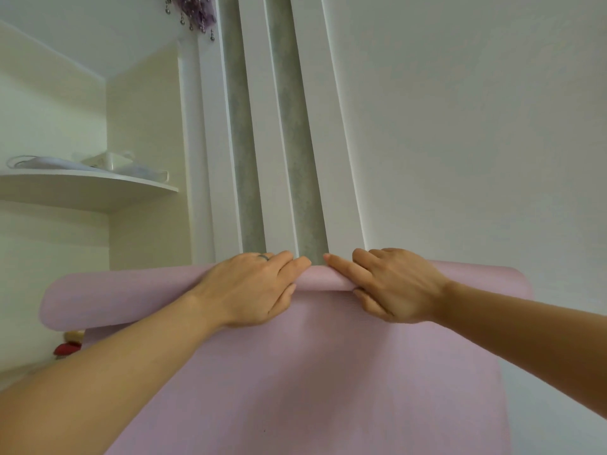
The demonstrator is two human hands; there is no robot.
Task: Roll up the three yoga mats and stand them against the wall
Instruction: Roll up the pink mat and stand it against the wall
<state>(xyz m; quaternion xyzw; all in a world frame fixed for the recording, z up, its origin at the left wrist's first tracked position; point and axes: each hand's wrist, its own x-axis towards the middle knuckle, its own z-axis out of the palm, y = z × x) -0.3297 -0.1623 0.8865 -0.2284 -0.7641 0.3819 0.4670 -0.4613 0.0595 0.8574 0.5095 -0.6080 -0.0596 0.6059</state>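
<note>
Two hands: left hand point(253, 287), right hand point(394, 284) clasp roll's middle, for tightness.
Pink yoga mat point(131, 292): partly rolled, rest flat.

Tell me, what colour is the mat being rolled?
Pale pink; the yoga mat shows plainly in the head view.

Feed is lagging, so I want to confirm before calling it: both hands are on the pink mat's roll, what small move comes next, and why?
Probably roll it one more turn toward the body. The left hand and right hand grip the roll side by side at its middle, the roll is thin, and most of the pink mat lies flat toward the camera.
</note>
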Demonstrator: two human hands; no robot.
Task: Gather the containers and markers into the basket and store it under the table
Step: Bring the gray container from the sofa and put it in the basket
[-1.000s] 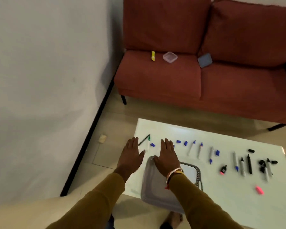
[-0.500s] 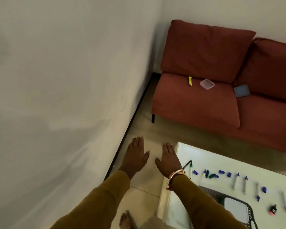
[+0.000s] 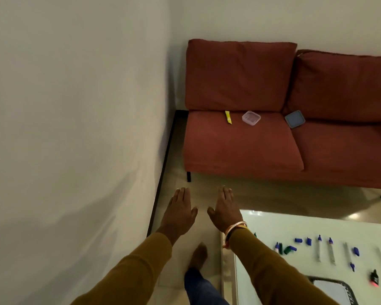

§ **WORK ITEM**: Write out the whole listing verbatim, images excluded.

§ **EXERCISE OUTPUT**:
The demonstrator is two human hands; there is no robot.
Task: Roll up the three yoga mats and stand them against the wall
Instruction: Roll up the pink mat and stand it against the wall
<state>(xyz m; quaternion xyzw; all in a world frame fixed for the recording, z up, its origin at the left wrist's first tracked position; point and axes: each hand's wrist, its own x-axis towards the middle knuckle, its own z-axis out of the palm, y = z × x) -0.3297 -0.1623 0.8865 -0.2284 -0.7641 0.3819 0.4670 -0.4613 0.0595 0.8574 0.5095 -0.6080 -0.0596 0.6059</state>
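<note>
Two hands: left hand point(253, 287), right hand point(394, 284) clasp roll's middle, for tightness.
Pink yoga mat point(131, 292): partly rolled, rest flat.

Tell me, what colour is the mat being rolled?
Pale pink; the yoga mat shows plainly in the head view.

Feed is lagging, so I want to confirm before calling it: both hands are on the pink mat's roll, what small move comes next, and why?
Probably roll it one more turn toward the body. The left hand and right hand grip the roll side by side at its middle, the roll is thin, and most of the pink mat lies flat toward the camera.
</note>
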Demonstrator: two human hands; no robot.
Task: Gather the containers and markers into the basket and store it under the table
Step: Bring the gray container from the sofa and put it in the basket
[-1.000s] 
[-0.500s] 
[+0.000s] 

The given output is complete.